- WHAT TO WORK ON:
Please go line by line through the material and copy each one containing the word "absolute".

▶

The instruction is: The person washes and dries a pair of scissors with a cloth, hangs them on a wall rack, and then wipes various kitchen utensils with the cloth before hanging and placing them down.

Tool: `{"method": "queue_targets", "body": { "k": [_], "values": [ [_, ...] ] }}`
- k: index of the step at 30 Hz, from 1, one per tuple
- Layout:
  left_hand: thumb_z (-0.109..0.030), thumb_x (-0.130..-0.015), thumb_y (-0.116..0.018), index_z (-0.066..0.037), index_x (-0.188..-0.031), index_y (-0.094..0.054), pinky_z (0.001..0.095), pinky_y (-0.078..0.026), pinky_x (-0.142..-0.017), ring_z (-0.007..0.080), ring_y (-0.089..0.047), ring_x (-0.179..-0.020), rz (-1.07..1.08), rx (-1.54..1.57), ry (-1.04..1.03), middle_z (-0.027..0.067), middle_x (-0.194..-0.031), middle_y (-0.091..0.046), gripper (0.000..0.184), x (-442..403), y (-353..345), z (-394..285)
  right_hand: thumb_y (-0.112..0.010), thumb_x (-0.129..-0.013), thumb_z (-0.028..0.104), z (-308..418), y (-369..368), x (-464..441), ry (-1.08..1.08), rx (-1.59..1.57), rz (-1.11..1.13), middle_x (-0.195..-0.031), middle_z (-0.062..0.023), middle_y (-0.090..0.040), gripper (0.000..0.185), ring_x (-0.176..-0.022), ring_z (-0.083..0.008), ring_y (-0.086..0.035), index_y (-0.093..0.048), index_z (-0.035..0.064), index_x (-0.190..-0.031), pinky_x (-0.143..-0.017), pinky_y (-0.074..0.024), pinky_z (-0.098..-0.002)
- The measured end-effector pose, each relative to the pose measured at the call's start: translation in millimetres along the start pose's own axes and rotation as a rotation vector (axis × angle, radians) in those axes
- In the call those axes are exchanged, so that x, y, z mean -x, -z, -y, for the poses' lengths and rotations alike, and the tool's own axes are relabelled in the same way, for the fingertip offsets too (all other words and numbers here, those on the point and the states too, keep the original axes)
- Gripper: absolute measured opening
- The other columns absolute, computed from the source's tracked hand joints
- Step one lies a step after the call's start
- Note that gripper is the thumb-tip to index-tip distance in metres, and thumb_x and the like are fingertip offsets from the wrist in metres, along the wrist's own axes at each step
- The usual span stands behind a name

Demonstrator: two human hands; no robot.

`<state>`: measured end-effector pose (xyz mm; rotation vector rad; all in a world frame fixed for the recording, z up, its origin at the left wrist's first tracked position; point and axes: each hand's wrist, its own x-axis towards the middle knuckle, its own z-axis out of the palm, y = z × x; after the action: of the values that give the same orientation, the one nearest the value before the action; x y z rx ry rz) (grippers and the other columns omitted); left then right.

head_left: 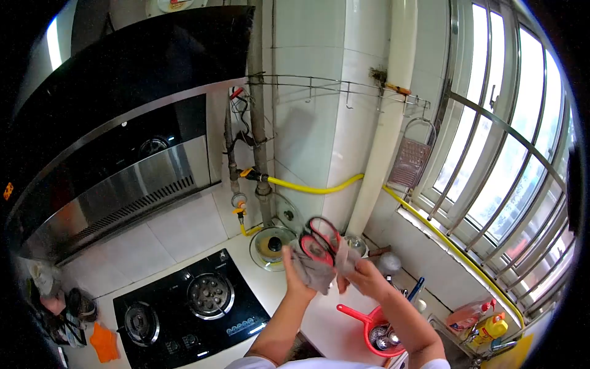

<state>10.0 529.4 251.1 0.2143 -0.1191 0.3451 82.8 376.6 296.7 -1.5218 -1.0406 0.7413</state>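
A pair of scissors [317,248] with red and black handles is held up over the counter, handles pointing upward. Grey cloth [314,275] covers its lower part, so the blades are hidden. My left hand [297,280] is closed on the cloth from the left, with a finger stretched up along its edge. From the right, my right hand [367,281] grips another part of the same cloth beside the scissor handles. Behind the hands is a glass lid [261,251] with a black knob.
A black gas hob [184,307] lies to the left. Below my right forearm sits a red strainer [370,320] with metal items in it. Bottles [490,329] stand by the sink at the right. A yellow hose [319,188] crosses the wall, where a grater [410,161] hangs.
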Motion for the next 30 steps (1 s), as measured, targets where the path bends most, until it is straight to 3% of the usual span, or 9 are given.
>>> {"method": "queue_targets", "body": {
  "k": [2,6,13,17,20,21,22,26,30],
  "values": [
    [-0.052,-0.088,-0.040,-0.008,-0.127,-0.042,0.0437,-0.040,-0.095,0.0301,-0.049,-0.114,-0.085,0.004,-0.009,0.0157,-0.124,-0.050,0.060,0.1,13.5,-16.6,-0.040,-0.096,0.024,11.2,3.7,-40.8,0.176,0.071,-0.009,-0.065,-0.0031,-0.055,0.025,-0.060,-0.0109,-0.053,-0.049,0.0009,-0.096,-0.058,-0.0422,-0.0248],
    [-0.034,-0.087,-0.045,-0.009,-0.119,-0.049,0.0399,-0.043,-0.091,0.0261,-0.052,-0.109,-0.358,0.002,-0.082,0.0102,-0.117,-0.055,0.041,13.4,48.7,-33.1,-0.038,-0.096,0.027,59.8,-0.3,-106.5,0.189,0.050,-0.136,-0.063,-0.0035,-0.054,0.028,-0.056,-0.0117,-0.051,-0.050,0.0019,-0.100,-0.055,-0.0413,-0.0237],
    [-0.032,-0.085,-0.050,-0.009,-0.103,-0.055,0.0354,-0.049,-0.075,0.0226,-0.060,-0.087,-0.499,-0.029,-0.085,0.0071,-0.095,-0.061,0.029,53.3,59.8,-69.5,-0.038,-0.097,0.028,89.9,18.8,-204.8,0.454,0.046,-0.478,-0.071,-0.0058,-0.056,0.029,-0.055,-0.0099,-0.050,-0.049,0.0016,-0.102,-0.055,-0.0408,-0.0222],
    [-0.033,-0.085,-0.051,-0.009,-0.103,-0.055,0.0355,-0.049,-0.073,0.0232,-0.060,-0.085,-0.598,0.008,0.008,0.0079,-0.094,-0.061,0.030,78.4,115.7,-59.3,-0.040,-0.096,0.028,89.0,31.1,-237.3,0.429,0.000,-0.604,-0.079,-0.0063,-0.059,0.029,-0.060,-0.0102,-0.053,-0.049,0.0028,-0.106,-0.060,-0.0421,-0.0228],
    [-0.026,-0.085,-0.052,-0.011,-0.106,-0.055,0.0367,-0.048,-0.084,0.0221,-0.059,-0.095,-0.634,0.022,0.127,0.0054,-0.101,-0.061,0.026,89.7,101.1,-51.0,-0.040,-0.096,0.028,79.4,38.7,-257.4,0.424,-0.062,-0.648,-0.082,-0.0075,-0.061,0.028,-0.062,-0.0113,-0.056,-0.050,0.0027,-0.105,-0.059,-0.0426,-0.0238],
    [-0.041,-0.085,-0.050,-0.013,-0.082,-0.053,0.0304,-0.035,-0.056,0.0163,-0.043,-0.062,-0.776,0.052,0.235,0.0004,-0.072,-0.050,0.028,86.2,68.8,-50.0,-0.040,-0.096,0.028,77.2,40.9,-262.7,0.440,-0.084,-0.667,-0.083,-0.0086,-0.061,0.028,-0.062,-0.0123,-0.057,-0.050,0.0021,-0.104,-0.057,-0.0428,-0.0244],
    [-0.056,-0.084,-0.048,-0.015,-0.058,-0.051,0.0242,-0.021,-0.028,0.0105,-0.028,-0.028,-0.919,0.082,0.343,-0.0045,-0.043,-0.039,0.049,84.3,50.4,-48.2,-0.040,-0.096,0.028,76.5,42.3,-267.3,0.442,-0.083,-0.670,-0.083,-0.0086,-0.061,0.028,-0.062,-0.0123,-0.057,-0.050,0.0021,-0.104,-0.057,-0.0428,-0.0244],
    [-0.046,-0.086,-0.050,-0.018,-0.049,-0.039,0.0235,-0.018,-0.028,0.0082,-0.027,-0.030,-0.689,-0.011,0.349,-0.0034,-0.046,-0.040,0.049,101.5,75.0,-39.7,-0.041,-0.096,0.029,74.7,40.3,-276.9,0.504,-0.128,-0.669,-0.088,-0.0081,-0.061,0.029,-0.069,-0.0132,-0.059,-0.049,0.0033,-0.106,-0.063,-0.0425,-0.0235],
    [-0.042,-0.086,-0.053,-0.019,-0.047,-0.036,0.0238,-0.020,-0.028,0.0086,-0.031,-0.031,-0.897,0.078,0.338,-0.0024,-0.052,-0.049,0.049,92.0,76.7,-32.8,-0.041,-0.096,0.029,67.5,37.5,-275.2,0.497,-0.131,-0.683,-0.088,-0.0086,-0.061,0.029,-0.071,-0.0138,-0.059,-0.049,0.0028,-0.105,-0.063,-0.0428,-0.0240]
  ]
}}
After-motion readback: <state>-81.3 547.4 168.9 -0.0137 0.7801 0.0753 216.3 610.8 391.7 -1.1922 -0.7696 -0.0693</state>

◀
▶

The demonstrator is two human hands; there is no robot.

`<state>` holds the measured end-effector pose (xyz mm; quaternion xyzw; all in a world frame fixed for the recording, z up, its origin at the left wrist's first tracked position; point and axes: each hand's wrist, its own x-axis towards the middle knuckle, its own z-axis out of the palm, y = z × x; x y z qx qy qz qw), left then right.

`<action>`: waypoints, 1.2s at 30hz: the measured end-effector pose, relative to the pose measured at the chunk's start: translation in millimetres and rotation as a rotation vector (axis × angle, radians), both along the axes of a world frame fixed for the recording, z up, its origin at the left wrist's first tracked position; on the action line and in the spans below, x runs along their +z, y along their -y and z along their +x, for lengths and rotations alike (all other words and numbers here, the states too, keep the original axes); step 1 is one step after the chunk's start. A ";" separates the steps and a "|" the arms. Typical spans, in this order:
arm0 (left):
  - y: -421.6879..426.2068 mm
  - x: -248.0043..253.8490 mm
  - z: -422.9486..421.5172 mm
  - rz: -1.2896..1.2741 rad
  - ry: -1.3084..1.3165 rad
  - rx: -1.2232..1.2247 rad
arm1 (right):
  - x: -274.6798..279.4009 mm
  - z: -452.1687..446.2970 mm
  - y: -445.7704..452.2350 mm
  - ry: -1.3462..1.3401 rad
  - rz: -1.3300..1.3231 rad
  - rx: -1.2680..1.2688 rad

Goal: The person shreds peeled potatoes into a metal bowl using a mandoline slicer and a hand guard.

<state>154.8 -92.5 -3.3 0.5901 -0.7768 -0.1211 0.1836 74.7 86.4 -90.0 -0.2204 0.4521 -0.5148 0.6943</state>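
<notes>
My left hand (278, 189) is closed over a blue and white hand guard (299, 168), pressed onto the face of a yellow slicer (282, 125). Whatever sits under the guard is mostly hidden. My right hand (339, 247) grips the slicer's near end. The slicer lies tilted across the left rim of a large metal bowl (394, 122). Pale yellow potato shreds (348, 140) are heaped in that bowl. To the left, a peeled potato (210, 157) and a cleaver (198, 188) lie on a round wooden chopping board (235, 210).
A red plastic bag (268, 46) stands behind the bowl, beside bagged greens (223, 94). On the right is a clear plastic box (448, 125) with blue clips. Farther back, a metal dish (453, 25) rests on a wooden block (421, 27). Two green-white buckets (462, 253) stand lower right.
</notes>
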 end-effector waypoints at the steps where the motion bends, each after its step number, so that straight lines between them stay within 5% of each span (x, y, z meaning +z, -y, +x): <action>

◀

- ANSWER:
- Gripper: absolute measured opening
- The other columns absolute, computed from the source's tracked hand joints

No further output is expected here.